ACTIVITY. Below are some records; find each line that carries the word "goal" and copy it.

DATASET CONTENT.
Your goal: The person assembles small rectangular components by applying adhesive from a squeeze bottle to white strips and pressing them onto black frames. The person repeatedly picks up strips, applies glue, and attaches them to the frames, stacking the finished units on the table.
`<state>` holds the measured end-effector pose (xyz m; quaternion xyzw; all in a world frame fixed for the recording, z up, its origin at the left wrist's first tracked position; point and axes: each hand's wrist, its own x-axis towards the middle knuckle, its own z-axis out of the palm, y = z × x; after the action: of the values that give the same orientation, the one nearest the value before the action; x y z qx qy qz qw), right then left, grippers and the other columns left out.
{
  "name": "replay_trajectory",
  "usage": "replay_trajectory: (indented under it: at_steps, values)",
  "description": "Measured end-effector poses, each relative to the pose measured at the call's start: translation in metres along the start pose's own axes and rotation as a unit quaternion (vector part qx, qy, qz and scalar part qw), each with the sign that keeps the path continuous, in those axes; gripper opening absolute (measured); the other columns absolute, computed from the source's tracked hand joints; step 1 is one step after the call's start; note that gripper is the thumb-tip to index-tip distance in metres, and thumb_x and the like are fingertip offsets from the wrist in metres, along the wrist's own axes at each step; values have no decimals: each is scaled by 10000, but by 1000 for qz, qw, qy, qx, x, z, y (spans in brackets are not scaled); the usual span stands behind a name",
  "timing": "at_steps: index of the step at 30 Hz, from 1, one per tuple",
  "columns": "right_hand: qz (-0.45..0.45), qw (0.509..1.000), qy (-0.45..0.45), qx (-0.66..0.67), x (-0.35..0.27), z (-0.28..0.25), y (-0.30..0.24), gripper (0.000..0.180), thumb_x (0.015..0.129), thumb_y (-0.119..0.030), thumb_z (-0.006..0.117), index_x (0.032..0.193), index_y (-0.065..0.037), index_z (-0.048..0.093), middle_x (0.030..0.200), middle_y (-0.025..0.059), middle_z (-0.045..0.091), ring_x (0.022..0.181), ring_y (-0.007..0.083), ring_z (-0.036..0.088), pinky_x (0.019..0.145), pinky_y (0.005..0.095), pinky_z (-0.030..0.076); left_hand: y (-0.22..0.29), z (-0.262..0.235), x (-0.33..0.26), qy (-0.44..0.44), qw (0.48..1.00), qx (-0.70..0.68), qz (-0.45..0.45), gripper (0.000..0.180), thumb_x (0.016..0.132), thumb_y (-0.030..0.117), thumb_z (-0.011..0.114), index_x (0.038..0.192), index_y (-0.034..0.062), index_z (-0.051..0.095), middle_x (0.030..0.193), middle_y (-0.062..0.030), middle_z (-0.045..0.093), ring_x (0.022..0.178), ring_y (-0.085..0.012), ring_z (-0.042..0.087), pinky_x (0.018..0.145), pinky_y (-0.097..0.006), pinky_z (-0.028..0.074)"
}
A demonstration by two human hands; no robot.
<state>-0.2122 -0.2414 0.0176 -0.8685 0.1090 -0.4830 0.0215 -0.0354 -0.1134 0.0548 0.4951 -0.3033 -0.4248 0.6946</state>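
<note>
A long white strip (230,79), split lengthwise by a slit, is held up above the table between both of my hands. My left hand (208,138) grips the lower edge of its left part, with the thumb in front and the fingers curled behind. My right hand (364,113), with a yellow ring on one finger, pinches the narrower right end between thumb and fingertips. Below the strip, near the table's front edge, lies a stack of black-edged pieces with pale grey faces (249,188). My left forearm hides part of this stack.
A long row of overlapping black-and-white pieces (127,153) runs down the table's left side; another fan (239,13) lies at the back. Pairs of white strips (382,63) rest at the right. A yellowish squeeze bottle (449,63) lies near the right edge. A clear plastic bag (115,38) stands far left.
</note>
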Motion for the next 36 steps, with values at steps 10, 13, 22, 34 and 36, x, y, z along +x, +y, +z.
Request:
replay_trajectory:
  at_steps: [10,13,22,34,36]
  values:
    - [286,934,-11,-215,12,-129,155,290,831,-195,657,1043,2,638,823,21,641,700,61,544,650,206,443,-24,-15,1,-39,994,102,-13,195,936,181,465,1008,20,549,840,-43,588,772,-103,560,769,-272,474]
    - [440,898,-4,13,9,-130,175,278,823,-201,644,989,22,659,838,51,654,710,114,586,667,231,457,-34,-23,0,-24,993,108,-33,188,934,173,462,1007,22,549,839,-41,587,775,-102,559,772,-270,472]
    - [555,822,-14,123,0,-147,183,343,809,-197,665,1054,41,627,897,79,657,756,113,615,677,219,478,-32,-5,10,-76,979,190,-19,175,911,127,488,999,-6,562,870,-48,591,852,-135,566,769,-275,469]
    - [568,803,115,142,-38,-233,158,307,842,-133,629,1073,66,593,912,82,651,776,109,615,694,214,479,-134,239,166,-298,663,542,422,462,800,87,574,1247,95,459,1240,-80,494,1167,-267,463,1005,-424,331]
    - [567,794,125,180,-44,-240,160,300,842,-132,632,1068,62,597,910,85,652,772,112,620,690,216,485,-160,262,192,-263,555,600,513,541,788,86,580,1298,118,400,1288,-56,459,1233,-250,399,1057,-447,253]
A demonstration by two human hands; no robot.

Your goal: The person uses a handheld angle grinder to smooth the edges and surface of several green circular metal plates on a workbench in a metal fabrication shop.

EXERCISE RESPONSE.
Your goal: The person assembles small rectangular components by applying adhesive from a squeeze bottle to white strips and pressing them onto black frames. The person repeatedly picks up strips, applies glue, and attaches them to the frames, stacking the finished units on the table.
Your goal: The person uses a handheld angle grinder to smooth the edges and surface of several green circular metal plates on a workbench in a metal fabrication shop.

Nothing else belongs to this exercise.